**WORK INSTRUCTIONS**
Reproduce the data exactly as given, except for any images.

**INFORMATION PROVIDED**
[Start of section]

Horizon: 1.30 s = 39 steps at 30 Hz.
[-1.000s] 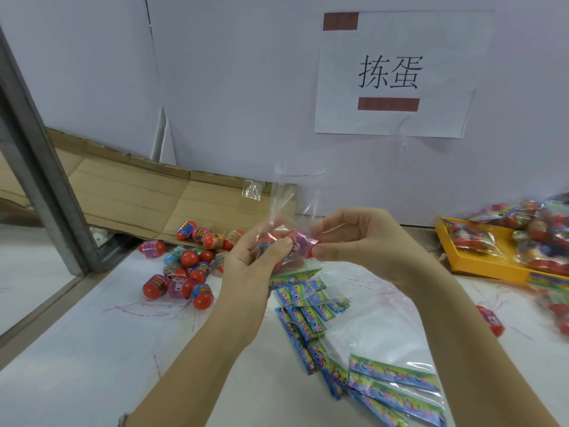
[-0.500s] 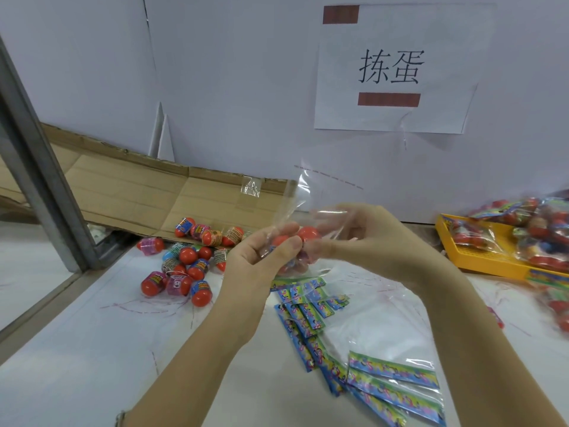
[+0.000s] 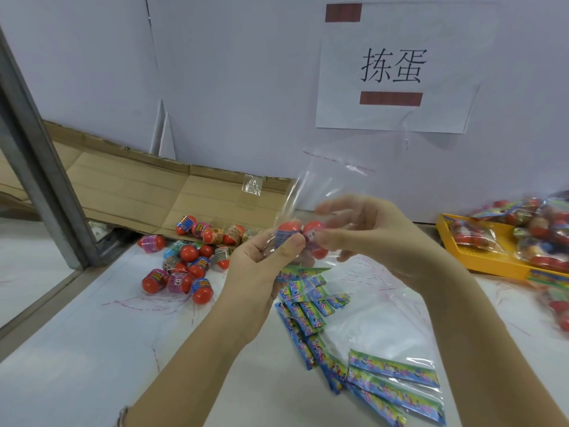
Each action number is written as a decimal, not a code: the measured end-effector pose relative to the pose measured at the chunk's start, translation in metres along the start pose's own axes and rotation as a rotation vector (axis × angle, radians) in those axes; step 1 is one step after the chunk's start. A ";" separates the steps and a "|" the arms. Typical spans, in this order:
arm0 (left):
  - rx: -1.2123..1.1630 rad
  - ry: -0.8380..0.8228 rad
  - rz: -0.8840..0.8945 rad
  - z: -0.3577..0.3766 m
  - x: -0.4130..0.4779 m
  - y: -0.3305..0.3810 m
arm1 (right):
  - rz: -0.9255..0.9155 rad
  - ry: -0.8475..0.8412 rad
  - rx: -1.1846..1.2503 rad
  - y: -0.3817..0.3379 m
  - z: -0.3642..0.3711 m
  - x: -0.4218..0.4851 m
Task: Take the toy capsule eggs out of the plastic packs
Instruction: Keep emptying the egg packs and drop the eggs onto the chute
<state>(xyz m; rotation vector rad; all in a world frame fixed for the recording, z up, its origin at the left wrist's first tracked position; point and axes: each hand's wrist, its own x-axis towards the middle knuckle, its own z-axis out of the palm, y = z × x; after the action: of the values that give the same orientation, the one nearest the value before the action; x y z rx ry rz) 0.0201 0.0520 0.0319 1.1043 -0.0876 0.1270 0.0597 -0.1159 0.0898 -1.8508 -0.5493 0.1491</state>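
A clear plastic pack (image 3: 320, 186) is held up over the table's middle, its open mouth pointing up and right. Red capsule eggs (image 3: 311, 232) sit in its lower end. My left hand (image 3: 261, 266) grips that lower end, thumb pressed on the eggs through the film. My right hand (image 3: 369, 232) is blurred beside the pack, its fingers spread and loosely curled against the film; whether it pinches the film is unclear. A pile of loose capsule eggs (image 3: 191, 257) lies on the table to the left.
Empty packs with blue-green header cards (image 3: 385, 383) lie spread under my forearms. A yellow tray (image 3: 480, 260) of full packs stands at the right. Flattened cardboard (image 3: 129, 192) leans along the back wall, a metal post (image 3: 34, 149) rises at the left, and a paper sign (image 3: 394, 69) hangs above.
The pack has tipped, its open top swinging up and right. My right hand's fingers have loosened from a pinch and spread. The eggs have shifted toward my left thumb.
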 end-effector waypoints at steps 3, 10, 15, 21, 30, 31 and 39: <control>-0.097 0.006 -0.013 0.000 0.001 -0.001 | 0.033 -0.065 -0.035 0.002 -0.005 0.000; -0.160 -0.096 -0.066 0.006 -0.003 -0.007 | -0.013 -0.030 -0.168 0.004 -0.002 -0.001; -0.121 -0.050 -0.063 0.004 -0.001 -0.006 | 0.062 -0.144 -0.330 0.001 -0.009 -0.002; -0.116 -0.057 -0.056 0.004 -0.001 -0.006 | -0.035 0.010 -0.080 -0.002 -0.006 -0.001; -0.021 -0.111 -0.095 -0.001 -0.001 -0.006 | -0.144 0.126 -0.006 0.009 0.001 0.008; 0.010 -0.135 -0.096 -0.002 -0.001 -0.006 | -0.160 0.122 -0.022 0.011 0.003 0.009; 0.001 -0.002 0.102 -0.023 0.010 0.017 | -0.172 0.162 0.333 0.017 0.033 0.020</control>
<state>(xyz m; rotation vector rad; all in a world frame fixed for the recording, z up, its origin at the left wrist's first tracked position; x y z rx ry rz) 0.0274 0.0808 0.0383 1.1014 -0.1460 0.2167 0.0700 -0.0830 0.0660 -1.4701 -0.5323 -0.0243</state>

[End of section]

**PROBLEM SOLUTION**
Horizon: 1.30 s = 39 steps at 30 Hz.
[-1.000s] 
[-0.500s] 
[+0.000s] 
Each action number is written as a decimal, not a code: the measured end-effector pose relative to the pose measured at the chunk's start, translation in metres along the start pose's own axes and rotation as a rotation vector (axis × angle, radians) in those axes; step 1 is one step after the chunk's start. A ";" separates the steps and a "|" the arms. Typical spans, in this order:
arm0 (left):
  - rx: -1.2123..1.1630 rad
  - ry: -0.8380..0.8228 rad
  - rz: -0.8840..0.8945 rad
  - z: -0.3577..0.3766 m
  - x: -0.4130..0.4779 m
  - y: -0.3305..0.3810 m
arm1 (right):
  - rz: -0.9255..0.9155 rad
  - ry: -0.8475..0.8412 rad
  - rx: -1.1846..1.2503 rad
  - y: -0.3817..0.3379 m
  - z: -0.3642..0.3711 m
  - x: -0.4218..0.4851 m
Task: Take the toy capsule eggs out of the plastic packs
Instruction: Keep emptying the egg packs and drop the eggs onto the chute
<state>(xyz m; rotation vector rad; all in a world frame fixed for the recording, z up, its origin at the left wrist's first tracked position; point and axes: each hand's wrist, its own x-axis towards the middle knuckle, its own z-axis out of the palm, y = z × x; after the action: of the values that give the same orientation, the one nearest the value before the action; x y z rx ry rz) 0.0201 0.0520 0.0319 1.1043 -0.0876 0.1270 0.0597 -0.1159 0.0898 -1.8508 -0.5493 0.1491</state>
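A clear plastic pack (image 3: 320, 186) is held up over the table's middle, its open mouth pointing up and right. Red capsule eggs (image 3: 311, 232) sit in its lower end. My left hand (image 3: 261, 266) grips that lower end, thumb pressed on the eggs through the film. My right hand (image 3: 369, 232) is blurred beside the pack, its fingers spread and loosely curled against the film; whether it pinches the film is unclear. A pile of loose capsule eggs (image 3: 191, 257) lies on the table to the left.
Empty packs with blue-green header cards (image 3: 385, 383) lie spread under my forearms. A yellow tray (image 3: 480, 260) of full packs stands at the right. Flattened cardboard (image 3: 129, 192) leans along the back wall, a metal post (image 3: 34, 149) rises at the left, and a paper sign (image 3: 394, 69) hangs above.
The pack has tipped, its open top swinging up and right. My right hand's fingers have loosened from a pinch and spread. The eggs have shifted toward my left thumb.
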 end-effector waypoints at steps 3, 10, 15, 21, 30, 31 and 39: <control>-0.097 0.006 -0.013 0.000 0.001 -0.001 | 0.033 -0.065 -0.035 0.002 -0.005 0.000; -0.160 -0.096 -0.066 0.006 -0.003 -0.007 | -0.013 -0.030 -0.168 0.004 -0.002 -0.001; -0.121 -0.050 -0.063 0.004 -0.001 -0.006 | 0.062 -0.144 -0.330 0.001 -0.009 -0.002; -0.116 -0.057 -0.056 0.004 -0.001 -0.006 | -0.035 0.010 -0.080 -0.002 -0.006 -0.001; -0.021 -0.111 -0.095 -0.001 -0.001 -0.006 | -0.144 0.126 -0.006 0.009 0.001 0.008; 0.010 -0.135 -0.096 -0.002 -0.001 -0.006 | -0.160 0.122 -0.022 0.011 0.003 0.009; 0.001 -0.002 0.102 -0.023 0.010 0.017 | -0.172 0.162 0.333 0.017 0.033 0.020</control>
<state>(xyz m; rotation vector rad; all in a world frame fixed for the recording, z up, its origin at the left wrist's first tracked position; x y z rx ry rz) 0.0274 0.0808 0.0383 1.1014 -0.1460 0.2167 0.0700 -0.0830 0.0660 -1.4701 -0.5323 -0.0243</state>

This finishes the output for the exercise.